Despite remarkable progress over the last decade, the city is not yet meeting its Sustainable DC goals for waste diversion, access to healthy food and clean waterways. The establishment of the St. Elizabeths-Congress Heights EcoDistrict creates the unprecedented opportunity to meet the goals set forth by the Sustainable DC plan at the neighborhood level and help drive current redevelopment projects underway at St. Elizabeths East campus, planned improvements to Oxon Run Park, modernization efforts at Ballou High School and proposed development of St. Elizabeths West campus.
The St.

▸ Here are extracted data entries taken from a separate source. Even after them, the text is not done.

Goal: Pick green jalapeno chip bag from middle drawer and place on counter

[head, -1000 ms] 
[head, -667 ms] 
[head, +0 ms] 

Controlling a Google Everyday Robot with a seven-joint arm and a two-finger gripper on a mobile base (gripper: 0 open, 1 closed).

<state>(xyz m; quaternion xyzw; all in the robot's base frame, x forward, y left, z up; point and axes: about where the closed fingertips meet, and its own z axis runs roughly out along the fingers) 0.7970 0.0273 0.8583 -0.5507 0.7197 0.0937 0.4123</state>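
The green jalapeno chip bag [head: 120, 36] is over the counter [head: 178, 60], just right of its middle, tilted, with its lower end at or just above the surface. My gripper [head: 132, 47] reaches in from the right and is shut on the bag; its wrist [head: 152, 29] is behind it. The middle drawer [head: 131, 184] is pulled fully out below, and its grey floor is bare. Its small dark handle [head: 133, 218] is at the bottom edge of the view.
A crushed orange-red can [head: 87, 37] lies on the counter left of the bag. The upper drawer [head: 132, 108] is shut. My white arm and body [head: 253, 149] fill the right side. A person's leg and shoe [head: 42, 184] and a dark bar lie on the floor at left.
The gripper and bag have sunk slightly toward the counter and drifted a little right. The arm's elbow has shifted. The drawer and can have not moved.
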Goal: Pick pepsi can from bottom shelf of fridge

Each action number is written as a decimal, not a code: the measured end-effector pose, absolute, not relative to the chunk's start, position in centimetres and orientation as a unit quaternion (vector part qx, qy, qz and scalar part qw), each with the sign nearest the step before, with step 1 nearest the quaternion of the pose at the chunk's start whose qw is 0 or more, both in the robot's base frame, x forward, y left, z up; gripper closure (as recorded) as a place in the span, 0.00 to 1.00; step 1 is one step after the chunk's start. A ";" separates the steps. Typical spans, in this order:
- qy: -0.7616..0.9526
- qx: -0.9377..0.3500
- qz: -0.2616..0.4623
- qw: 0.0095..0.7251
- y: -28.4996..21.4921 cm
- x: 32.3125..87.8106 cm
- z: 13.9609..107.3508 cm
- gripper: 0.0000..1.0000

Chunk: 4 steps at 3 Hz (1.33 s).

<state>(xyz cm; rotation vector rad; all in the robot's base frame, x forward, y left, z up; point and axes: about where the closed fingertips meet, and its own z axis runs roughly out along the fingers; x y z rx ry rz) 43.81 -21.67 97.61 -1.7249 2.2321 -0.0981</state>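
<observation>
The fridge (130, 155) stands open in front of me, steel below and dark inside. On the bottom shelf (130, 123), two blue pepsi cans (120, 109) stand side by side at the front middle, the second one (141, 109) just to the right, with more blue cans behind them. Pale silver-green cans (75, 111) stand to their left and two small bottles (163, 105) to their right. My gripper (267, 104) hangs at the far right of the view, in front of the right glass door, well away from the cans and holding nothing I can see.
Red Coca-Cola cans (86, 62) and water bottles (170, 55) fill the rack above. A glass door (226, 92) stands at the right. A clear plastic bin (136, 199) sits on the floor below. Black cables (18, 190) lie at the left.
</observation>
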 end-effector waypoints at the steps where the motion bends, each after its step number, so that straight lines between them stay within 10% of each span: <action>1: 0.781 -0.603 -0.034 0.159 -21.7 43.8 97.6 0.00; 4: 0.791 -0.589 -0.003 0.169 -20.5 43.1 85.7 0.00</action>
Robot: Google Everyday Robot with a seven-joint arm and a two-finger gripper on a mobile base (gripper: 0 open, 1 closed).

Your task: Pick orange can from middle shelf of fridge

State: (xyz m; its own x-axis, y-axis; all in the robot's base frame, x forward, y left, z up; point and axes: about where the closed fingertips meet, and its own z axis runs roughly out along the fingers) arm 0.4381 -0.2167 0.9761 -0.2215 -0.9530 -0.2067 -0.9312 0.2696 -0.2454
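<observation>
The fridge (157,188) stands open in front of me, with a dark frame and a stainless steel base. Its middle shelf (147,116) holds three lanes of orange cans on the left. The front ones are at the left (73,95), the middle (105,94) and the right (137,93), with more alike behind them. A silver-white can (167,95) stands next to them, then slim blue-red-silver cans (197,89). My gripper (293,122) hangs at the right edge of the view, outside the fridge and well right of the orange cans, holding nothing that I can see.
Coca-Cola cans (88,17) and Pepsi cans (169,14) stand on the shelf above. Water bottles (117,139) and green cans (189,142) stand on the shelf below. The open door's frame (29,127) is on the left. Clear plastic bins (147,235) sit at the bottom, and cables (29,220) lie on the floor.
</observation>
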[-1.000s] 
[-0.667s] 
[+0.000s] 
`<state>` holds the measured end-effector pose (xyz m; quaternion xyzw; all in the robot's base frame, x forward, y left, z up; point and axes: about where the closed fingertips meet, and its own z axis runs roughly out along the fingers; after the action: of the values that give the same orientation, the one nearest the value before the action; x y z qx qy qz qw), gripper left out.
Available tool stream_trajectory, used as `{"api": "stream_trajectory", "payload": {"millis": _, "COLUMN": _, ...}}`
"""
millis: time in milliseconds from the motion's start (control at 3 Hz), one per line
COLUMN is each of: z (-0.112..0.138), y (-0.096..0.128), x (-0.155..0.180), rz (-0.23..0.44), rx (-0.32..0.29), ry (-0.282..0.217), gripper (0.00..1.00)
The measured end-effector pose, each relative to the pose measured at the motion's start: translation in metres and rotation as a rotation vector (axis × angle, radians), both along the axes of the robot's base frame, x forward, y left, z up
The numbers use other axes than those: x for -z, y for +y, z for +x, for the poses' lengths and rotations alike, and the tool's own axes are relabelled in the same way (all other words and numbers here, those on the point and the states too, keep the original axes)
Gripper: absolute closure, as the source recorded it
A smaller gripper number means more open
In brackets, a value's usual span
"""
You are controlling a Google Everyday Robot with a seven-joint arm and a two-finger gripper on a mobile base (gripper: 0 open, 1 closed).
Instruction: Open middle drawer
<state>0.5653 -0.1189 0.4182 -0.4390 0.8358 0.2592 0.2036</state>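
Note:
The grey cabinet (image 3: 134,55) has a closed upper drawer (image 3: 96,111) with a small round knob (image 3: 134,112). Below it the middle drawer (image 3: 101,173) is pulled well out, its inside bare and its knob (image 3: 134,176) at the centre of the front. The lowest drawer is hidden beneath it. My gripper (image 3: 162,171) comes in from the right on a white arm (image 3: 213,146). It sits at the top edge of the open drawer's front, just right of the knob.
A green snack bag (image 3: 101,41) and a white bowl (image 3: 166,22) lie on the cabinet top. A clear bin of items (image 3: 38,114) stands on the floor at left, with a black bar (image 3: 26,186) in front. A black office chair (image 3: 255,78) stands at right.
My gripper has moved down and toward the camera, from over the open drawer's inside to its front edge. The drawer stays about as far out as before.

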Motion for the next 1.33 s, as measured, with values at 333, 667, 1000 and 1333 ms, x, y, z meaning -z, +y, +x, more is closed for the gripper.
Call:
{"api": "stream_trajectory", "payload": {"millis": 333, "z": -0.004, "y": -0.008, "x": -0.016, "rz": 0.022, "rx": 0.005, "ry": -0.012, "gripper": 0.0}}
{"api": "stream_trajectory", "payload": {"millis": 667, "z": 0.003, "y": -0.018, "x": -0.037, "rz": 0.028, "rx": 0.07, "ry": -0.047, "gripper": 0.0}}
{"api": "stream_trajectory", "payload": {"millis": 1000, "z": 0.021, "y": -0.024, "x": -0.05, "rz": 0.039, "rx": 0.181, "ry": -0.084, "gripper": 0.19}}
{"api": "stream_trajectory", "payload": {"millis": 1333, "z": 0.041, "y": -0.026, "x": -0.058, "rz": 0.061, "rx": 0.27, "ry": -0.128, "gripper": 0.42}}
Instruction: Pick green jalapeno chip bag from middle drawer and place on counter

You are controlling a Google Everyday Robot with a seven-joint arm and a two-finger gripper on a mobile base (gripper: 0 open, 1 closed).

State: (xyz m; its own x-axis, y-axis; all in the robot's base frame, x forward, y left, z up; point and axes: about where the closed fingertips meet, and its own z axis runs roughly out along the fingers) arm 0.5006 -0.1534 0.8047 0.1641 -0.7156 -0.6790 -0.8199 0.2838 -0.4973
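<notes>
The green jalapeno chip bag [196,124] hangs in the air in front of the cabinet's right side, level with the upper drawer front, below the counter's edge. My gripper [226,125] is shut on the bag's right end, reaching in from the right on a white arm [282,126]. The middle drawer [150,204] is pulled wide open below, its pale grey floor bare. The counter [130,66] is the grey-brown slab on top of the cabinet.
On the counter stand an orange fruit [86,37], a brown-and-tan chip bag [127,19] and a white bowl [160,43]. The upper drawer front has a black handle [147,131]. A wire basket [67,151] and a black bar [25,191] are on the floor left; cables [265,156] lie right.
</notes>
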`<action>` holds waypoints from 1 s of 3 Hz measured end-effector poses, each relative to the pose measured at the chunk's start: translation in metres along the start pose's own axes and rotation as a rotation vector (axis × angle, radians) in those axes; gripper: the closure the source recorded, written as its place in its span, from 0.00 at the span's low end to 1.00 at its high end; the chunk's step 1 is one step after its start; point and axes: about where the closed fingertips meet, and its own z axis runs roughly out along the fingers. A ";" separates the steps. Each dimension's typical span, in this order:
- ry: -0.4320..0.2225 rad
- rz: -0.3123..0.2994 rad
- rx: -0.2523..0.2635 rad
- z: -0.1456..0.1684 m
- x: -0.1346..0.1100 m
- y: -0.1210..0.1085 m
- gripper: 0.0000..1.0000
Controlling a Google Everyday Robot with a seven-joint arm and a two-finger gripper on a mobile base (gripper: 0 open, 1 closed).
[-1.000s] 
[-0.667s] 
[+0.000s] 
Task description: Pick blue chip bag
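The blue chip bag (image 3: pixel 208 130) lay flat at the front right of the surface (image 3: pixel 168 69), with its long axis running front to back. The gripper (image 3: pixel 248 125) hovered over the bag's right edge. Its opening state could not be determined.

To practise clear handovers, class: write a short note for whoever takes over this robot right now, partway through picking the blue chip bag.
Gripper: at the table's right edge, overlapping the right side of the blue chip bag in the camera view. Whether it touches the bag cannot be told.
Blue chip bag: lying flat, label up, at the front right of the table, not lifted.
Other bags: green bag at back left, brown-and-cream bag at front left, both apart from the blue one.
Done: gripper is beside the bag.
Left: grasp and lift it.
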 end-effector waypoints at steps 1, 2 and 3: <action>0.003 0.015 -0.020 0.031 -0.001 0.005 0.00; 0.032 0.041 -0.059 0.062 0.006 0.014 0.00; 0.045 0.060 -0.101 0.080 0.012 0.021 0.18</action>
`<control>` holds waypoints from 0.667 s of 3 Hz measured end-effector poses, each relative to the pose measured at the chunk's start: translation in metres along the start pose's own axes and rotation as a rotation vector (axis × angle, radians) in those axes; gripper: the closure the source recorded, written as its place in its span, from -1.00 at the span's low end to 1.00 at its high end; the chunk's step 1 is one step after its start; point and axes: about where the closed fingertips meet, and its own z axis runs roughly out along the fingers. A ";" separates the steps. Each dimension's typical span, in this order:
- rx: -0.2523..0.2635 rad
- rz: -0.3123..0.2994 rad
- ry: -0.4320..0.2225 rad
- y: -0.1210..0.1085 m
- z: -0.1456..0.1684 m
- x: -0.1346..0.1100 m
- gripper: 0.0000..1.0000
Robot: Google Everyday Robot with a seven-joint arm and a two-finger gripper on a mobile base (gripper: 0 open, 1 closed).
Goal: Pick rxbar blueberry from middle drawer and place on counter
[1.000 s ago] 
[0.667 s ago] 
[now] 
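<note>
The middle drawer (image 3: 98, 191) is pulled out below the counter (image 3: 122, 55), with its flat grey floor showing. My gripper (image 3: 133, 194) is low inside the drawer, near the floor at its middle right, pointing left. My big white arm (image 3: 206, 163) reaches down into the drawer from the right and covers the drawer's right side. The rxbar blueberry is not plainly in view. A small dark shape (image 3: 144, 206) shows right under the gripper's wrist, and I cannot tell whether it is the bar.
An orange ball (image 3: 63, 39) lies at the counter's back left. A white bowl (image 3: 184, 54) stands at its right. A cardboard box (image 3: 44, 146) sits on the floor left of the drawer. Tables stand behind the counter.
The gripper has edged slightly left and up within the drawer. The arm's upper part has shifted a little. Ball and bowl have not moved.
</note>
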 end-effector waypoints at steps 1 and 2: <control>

Elizabeths-Congress Heights EcoDistrict will coordinate stakeholders with disparate interests and scales of impact, increase economic competitiveness through a cutting-edge sustainability infrastructure and articulate a municipal policy agenda with laws, incentives, and processes that support sustainable neighborhood development. The St. Elizabeths-Congress Heights EcoDistrict team will move beyond individual one-off projects and refocus their attention on small-scale projects, which can be substantially measured.
Projects anticipated to be explored during the implementation phase of the EcoDistrict include: daylighting 1.5 miles of Oxon Run Creek; supporting infrastructure improvements on St. Elizabeths East campus, including the development of a pilot program to employ an innovative storm water management infrastructure for the historic buildings; and conducting a district energy feasibility study to assess a cogeneration project for Ballou High School and nearby Congress Heights. All of these capital improvements will build upon existing information technology, workforce development and sustainability programming currently underway at the Gateway DC Pavilion, and programming to be offered at the R.I.S.E. Demonstration Center, once construction is complete.
While EcoDistricts provides D.C. the opportunity to leverage national partners, collaborators and international experts, the project will face many challenges, including the need for careful collaboration between federal and District agencies, private entities and community based organizations to overcome the regulatory barriers and long-term governance issues associated with public-private partnerships.
Weve got a lot of work ahead of us. But on the other hand, we also have a great team that is committed to building a resilient and forward-looking community that will serve as a laboratory for sustainability innovation, said Zach Dobelbower, Director of EcoDistricts for the Department of General Services.
About the Department of General Services
The mission of the Department of General Services is to elevate the quality of life for the District with superior construction, first-rate maintenance and expert real estate management. By building and maintaining safe and green state-of-the-art facilities which foster economic growth and elevate educational environments, our trusted and skillful employees create modern and vibrant communities across all of the District of Columbia.
EcoDistricts, the Portland, Oregon-based nonprofit credited with developing the Target Cities Program, will act as a strategic partner to each of the project teams, helping them build robust governance models that will spur deep political and technical change, perform integrated assessment and goal setting tasks, and accelerate the deployment of strategies to deepen their impact. Information on the Target Cities initiatives as well as EcoDistrict best practices will be shared at the upcoming EcoDistrict Summit, hosted by Washington, D.C., September 24-26, 2014.